Der härteste Teil unserer Route führt an der Heinrichstraße entlang. Dort gibt es keinen festen Weg, sondern erdigen Untergrund. Da es in der Nacht geregnet hat, ähnelt die Strecke mehr und mehr einem Moor. „Hier kann man eigentlich nur mit Gummistiefeln fahren“, sagt Stephan Austrup. „Das ist mal ein anderes Stadterlebnis“, sagt Jochen Kral. Auch bei den Untergründen muss sich noch etwas tun, denn ständiges Einsinken und dreckige Hosenbeine fördern die Freude der Skeptiker sicher nicht.

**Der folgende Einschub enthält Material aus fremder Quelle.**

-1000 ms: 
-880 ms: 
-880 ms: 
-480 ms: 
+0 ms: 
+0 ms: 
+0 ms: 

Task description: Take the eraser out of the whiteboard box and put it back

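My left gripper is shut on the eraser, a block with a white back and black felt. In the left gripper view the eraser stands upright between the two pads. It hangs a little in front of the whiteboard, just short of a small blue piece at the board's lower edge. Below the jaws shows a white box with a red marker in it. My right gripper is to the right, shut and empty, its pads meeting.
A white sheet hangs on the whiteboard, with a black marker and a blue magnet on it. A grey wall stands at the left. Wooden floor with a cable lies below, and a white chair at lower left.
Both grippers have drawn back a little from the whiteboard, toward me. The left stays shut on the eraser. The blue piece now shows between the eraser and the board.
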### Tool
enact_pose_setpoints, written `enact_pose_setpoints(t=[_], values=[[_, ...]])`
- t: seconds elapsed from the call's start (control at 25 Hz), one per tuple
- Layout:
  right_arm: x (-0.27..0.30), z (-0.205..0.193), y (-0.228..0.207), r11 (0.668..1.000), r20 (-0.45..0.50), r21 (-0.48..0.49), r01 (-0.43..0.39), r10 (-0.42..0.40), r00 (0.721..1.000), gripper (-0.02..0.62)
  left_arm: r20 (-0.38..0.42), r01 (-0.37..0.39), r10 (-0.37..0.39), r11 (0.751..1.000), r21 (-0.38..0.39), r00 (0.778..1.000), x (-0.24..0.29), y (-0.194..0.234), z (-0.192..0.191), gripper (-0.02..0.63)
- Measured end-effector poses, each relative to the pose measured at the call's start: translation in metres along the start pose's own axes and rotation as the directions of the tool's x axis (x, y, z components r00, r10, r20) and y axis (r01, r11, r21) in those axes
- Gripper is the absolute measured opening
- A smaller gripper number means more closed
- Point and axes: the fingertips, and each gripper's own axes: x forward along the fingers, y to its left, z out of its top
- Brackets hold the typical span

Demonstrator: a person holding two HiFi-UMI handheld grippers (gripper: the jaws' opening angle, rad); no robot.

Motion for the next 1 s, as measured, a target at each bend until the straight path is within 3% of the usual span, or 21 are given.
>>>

Meine Mit- und Vorausfahrer diskutieren auch über Routen. „Warum fahren sie nicht da lang?“, fragt Jochen Kral und zeigt auf einen Weg entlang einer Gartenanlage. „Die Beleuchtung ist zu schlecht, da fühle ich mich nicht wohl“, sagt Tanja Bodenburg. Das Licht am Rad ersetzt nicht das Licht von oben. „Verstanden“, sagt Jochen Kral nach seiner wichtigen Infrastruktur-Lektion.

Fahrradstraßen

Die einzige Passage, die stressfrei ablief, ist eine, an der politischer Stress herrscht: die Gutenbergstraße in Grafenberg. Dort soll eine Fahrradstraße entstehen, viele Anwohner wehren sich aber dagegen. Auf Fahrradstraßen haben Radfahrer Vorrecht und dürfen, anders als sonst, auch nebeneinander fahren.

Wir beobachten die Gutenbergstraße an diesem Morgen eine Weile und sehen eine ganze Menge Radfahrer, aber kein Auto, das sich bewegt. Faktisch ist es also schon eine Fahrradstraße – und vermittelt einen Eindruck, wie stressfreies und sicheres Radfahren in Düsseldorf aussehen könnte. Wenn zum Beispiel die vom Verkehrsdezernat für die nächsten Jahre geplanten Ausgaben für Radstraßen und Radzonen umgesetzt werden oder die andere Ideen, die wir auf unseren gemeinsamen sechs Kilometern und am Ziel diskutiert haben.